[Source data]
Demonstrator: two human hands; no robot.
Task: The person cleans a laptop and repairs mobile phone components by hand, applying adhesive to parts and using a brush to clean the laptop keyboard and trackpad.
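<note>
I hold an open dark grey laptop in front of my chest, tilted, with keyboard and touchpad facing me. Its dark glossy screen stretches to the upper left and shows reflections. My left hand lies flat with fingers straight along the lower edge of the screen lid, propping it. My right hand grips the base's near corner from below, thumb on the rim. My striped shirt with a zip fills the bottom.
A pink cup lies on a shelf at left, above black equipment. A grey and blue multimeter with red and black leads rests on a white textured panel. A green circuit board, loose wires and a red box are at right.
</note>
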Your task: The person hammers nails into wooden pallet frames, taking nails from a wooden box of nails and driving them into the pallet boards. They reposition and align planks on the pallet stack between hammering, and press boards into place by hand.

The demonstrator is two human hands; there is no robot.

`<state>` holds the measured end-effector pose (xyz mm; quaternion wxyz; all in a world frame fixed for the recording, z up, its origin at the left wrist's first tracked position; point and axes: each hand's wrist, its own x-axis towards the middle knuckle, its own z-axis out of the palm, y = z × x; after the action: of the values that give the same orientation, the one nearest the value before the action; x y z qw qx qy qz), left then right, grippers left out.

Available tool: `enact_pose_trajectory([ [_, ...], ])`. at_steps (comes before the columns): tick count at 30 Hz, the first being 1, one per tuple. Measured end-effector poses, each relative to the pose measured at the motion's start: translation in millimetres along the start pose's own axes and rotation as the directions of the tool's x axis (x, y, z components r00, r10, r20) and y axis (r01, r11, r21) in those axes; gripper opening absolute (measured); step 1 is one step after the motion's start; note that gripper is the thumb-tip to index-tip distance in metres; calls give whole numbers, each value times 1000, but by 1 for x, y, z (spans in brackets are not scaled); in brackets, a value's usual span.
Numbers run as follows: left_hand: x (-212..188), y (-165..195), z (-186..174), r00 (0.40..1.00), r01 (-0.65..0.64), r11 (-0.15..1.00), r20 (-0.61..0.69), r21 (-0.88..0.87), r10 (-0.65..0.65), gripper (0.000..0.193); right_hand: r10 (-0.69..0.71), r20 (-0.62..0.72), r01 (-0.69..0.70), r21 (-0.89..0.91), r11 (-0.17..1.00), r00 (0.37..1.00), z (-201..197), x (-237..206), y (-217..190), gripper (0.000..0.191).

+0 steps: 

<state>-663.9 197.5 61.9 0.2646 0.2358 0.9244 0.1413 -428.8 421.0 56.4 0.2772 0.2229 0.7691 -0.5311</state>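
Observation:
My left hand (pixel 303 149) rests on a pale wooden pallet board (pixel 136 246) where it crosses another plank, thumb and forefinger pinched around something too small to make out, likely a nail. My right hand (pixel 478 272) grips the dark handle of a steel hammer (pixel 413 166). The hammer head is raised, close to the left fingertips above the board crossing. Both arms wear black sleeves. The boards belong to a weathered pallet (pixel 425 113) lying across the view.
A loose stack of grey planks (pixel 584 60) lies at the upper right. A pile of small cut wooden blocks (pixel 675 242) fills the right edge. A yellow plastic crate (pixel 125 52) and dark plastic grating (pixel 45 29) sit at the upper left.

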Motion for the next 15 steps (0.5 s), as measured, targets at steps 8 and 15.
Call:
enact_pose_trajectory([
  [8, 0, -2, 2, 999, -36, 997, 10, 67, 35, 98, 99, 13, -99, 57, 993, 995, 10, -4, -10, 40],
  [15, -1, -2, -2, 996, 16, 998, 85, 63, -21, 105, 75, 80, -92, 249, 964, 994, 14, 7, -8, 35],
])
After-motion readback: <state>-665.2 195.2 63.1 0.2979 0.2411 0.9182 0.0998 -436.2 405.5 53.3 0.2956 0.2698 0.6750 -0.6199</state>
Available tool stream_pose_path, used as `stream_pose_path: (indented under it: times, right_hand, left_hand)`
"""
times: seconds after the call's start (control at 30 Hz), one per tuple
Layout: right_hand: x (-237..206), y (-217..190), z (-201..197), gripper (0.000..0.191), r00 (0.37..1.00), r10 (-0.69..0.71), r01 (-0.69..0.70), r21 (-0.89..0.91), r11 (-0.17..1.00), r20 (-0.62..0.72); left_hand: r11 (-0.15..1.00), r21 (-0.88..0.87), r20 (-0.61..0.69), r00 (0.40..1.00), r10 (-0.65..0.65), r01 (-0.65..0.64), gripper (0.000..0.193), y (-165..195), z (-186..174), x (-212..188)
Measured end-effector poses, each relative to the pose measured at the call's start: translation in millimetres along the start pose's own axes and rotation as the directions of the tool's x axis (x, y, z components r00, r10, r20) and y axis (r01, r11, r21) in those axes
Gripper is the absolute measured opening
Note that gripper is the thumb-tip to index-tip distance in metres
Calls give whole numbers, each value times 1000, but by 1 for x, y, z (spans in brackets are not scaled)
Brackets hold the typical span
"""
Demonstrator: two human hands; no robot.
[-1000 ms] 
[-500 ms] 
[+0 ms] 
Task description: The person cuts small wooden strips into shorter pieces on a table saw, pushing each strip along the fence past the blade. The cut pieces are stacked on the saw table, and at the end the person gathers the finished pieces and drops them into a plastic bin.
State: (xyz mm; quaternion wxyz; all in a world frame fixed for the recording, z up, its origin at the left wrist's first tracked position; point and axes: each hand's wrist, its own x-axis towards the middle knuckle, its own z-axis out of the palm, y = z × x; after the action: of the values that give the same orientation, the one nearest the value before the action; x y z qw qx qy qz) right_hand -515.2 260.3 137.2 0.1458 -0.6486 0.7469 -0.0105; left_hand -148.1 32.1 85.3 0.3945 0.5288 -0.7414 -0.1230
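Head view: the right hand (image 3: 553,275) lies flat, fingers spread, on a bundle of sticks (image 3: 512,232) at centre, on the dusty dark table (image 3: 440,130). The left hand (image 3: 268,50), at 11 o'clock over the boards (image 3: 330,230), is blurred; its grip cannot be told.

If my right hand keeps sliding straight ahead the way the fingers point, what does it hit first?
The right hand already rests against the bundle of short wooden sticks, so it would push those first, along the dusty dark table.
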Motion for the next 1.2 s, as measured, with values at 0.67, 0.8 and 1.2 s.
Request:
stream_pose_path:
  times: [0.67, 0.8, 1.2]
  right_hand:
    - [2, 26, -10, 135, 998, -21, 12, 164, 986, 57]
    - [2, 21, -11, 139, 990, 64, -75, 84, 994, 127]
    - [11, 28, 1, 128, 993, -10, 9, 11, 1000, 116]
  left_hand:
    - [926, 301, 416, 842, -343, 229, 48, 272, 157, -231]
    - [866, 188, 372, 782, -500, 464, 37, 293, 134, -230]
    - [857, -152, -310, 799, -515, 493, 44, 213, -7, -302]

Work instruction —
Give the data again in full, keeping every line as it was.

Result of this exercise —
Demonstrator: two human hands; no robot.
Task: The person cleans a laptop and repairs mobile phone components by hand, applying adhesive to parts and using a brush to clean the laptop keyboard and trackpad.
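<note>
I hold an open dark grey laptop in front of my chest, tilted, with keyboard and touchpad facing me. Its dark glossy screen stretches to the upper left and shows reflections. My left hand lies flat with fingers straight along the lower edge of the screen lid, propping it. My right hand grips the base's near corner from below, thumb on the rim. My striped shirt with a zip fills the bottom.
A pink cup lies on a shelf at left, above black equipment. A grey and blue multimeter with red and black leads rests on a white textured panel. A green circuit board, loose wires and a red box are at right.
</note>
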Your task: The person hammers nails into wooden pallet frames, taking nails from a wooden box of nails and driving them into the pallet boards. They reposition and align planks on the pallet stack between hammering, and press boards into place by hand.

The demonstrator is two human hands; there is no robot.

`<state>` holds the measured end-effector pose (xyz mm; quaternion wxyz; all in a world frame fixed for the recording, z up, its origin at the left wrist's first tracked position; point and axes: each hand's wrist, its own x-axis towards the middle knuckle, its own z-axis out of the palm, y = z × x; after the action: of the values that give the same orientation, the one nearest the value before the action; x y z qw qx qy qz), left then right, grippers left out.

Available tool: `enact_pose_trajectory([ [_, ...], ])`. at_steps (comes before the columns): tick count at 30 Hz, the first being 1, one per tuple. Measured end-effector poses, each relative to the pose measured at the motion's start: translation in millimetres along the start pose's own axes and rotation as the directions of the tool's x axis (x, y, z components r00, r10, r20) and y axis (r01, r11, r21) in those axes; gripper opening absolute (measured); step 1 is one step after the motion's start; note that gripper is the thumb-tip to index-tip distance in metres; calls give whole numbers, each value times 1000, but by 1 for x, y, z (spans in brackets are not scaled); in brackets, a value's usual span.
Numbers run as follows: left_hand: x (-212..188), y (-165..195), z (-186..174), r00 (0.40..1.00), r01 (-0.65..0.64), r11 (-0.15..1.00), r20 (-0.61..0.69), r21 (-0.88..0.87), r10 (-0.65..0.65), gripper (0.000..0.193); right_hand: r10 (-0.69..0.71), r20 (-0.62..0.72), r01 (-0.69..0.70), r21 (-0.89..0.91), r11 (-0.17..1.00), r00 (0.37..1.00), z (-201..197), x (-237..206), y (-217..190), gripper (0.000..0.191).

+0 steps: 

<state>-663.9 197.5 61.9 0.2646 0.2358 0.9244 0.1413 -428.8 421.0 56.4 0.2772 0.2229 0.7691 -0.5311</state>
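Observation:
My left hand (pixel 303 149) rests on a pale wooden pallet board (pixel 136 246) where it crosses another plank, thumb and forefinger pinched around something too small to make out, likely a nail. My right hand (pixel 478 272) grips the dark handle of a steel hammer (pixel 413 166). The hammer head is raised, close to the left fingertips above the board crossing. Both arms wear black sleeves. The boards belong to a weathered pallet (pixel 425 113) lying across the view.
A loose stack of grey planks (pixel 584 60) lies at the upper right. A pile of small cut wooden blocks (pixel 675 242) fills the right edge. A yellow plastic crate (pixel 125 52) and dark plastic grating (pixel 45 29) sit at the upper left.
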
Motion for the next 15 steps (0.5 s), as measured, targets at steps 8 and 15.
Call:
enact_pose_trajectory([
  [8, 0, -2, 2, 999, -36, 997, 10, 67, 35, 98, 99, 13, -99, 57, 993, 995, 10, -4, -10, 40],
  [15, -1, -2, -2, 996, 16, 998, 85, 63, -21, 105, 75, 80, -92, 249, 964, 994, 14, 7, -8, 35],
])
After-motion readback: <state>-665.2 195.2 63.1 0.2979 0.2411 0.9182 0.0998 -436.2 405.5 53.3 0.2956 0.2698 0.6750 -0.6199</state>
Available tool stream_pose_path, used as `stream_pose_path: (indented under it: times, right_hand, left_hand)`
"""
times: seconds after the call's start (control at 30 Hz), one per tuple
Layout: right_hand: x (-237..206), y (-217..190), z (-201..197), gripper (0.000..0.191), r00 (0.37..1.00), r10 (-0.69..0.71), r01 (-0.69..0.70), r21 (-0.89..0.91), r11 (-0.17..1.00), r20 (-0.62..0.72); left_hand: r11 (-0.15..1.00), r21 (-0.88..0.87), r20 (-0.61..0.69), r00 (0.40..1.00), r10 (-0.65..0.65), r01 (-0.65..0.64), gripper (0.000..0.193), y (-165..195), z (-186..174), x (-212..188)
Measured end-effector poses, each relative to the pose measured at the call's start: translation in millimetres along the start pose's own axes and rotation as the directions of the tool's x axis (x, y, z components r00, r10, r20) and y axis (r01, r11, r21) in those axes
Gripper is the absolute measured opening
Note that gripper is the thumb-tip to index-tip distance in metres
Calls give whole numbers, each value times 1000, but by 1 for x, y, z (spans in brackets are not scaled)
Brackets hold the typical span
"""
Demonstrator: two human hands; no robot.
[-1000 ms] 
[-500 ms] 
[+0 ms] 
Task description: The person cuts small wooden strips into shorter pieces on a table saw, pushing each strip along the fence past the blade. The cut pieces are stacked on the saw table, and at the end the person gathers the finished pieces and drops them into a plastic bin.
State: (xyz mm; quaternion wxyz; all in a world frame fixed for the recording, z up, its origin at the left wrist's first tracked position; point and axes: each hand's wrist, its own x-axis towards the middle knuckle, its own z-axis out of the palm, y = z × x; after the action: of the values that give the same orientation, the one nearest the value before the action; x y z qw qx qy qz) right_hand -515.2 260.3 137.2 0.1458 -0.6486 0.7469 -0.0105; left_hand -148.1 32.1 85.3 0.3945 0.5288 -0.7414 -0.1230
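Head view: the right hand (image 3: 553,275) lies flat, fingers spread, on a bundle of sticks (image 3: 512,232) at centre, on the dusty dark table (image 3: 440,130). The left hand (image 3: 268,50), at 11 o'clock over the boards (image 3: 330,230), is blurred; its grip cannot be told.

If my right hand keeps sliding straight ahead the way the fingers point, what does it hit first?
The right hand already rests against the bundle of short wooden sticks, so it would push those first, along the dusty dark table.
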Motion for the next 1.2 s, as measured, with values at 0.67, 0.8 and 1.2 s.
Request:
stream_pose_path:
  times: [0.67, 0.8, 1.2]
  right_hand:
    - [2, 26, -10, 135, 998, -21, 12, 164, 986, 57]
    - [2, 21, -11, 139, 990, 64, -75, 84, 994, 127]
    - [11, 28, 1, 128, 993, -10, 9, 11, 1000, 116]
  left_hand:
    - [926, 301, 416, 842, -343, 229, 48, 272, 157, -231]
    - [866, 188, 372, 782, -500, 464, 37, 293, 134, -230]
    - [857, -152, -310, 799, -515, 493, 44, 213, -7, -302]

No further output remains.